Misalnya, tutur Afif, melalui kegiatan-kegiatan yang menyambangi langsung mereka kalangan menengah ke bawah. Dibutuhkan inovasi untuk merebut hati masyarakat.
“Yang punya daya gedor ke masyarakat. Kreativitas dari partai juga harus ada untuk bisa meraih simpati publik. Bukan hanya menunggu atau sesuai perintah dari ketua umum atau elit partai saja,” tandasnya.
Terpisah, pengamat politik dan pemerintahan Cirebon Drs H Hasanudin Manap MM menilai pidato AHY soal Presiden Jokowi multitafsir. Tergantung siapa yang berpendapat. Termasuk soal isu pemanasan menjelang pesta demokrasi Pilpres 2024 mendatang.
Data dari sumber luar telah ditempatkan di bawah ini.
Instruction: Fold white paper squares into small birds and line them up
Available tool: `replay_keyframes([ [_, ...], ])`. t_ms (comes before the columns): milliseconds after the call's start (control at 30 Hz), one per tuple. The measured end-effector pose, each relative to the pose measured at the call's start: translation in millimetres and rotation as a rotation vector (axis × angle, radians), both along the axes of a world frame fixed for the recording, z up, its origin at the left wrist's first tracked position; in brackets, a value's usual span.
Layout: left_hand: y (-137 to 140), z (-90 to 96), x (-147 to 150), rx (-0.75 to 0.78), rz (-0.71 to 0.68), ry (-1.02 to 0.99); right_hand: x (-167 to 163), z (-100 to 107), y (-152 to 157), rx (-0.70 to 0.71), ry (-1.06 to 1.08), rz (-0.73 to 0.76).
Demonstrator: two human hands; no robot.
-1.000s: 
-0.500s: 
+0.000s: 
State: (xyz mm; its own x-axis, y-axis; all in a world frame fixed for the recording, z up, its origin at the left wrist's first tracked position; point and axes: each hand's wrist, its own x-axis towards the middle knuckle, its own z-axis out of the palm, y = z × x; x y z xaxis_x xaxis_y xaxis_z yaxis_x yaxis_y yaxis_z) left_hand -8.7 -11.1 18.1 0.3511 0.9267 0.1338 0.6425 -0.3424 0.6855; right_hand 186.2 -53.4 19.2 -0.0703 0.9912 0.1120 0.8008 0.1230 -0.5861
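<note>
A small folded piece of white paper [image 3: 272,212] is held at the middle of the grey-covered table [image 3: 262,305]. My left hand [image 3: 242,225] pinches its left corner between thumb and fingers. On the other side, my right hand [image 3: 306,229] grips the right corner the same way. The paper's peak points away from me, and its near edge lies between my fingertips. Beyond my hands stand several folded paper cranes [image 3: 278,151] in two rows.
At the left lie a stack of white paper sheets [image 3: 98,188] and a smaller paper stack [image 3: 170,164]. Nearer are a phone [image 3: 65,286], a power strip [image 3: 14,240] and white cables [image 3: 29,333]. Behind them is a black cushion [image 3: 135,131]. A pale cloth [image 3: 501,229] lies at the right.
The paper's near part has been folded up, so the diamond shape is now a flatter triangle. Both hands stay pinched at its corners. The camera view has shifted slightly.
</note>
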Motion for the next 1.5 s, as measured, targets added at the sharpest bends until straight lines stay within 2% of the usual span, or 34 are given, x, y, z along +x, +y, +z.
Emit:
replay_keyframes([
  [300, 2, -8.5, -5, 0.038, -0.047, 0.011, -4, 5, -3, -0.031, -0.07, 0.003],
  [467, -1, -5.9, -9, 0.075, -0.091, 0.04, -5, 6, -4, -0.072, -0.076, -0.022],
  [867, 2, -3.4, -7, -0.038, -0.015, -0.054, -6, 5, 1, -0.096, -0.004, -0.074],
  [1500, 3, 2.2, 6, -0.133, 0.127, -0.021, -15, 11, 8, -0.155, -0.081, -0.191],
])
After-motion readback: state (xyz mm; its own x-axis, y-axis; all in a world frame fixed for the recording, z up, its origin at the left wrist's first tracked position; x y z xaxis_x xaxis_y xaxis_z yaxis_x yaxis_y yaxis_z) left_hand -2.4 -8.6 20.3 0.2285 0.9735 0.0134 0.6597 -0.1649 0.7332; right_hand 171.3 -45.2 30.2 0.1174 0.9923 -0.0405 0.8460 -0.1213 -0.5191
“Bisa dikatakan demikian, bisa juga tidak,” ucap Manap kepada Radar Cirebon soal pendapat yang mengatakan jika yang terjadi adalah pemanasan jelang Pilpres 2024, kemarin.
Ia menambahkan, SBY dan Jokowi adalah dua pimpinan. Bekas presiden dan yang masih sebagai presiden. Artinya, imbuh Manap, keduanya saat memimpin masing-masing memiliki kebijakan.
Jika saling dibandingkan seputar infrastruktur dan banyak hal, Manap menilai itu hal yang lumrah. “Jadi, sah-sah saja tidak ada masalah,” tukasnya.
Tapi, apakah ucapan AHY di Rapimnas Demokrat itu bertujuan? Manap bilang, itu tergantung penafsiran individu. Kalau dikaitkan dengan isu politik, terang Manap, bisa saja ucapan tersebut memiliki tujuan tertentu. “Bisa dibilang sebagai bentuk kritik, bisa saja sebagai ungkapan seorang ketua umum saja,” ucap Manap.
Apakah pemanasan ini menutup peluang PDIP dan Demokrat untuk berkoalisi? “Dari dulunya, memang sulit (berkoalisi, red). Tapi, yang namanya politik ya bisa-bisa saja. Kadang sekarang bertengkar, besok atau lusa bersatu untuk mengusung kepentingan bersama,” beber Manap.
Dia menuturkan, politik bisa berubah-ubah setiap saat. Sangat dinamis. Baginya, sosok Jokowi sebagai Presiden yang masih menjabat tak perlu menanggapi berlebihan yang dilontarkan AHY tersebut.
“Toh Pak Jokowi selama ini banyak yang mengkritik, menghujat. Banyak juga menyanjung dan memuji kinerjanya. Menurut saya tidak perlu terpancing isu tersebut,” tutur Manap.
Adakalanya, lanjutnya, kepentingan egosentris sebuah partai itu muncul. Sehingga ada luapan atau ucapan yang bisa memantik emosional. Jika tak ditanggapi dengan bijak. Apalagi menjelang pesta demokrasi terbesar di negeri ini pada 2024 nanti. Setiap partai, imbuh Manap, punya calon dan alasan tersendiri untuk mengusung calon presiden.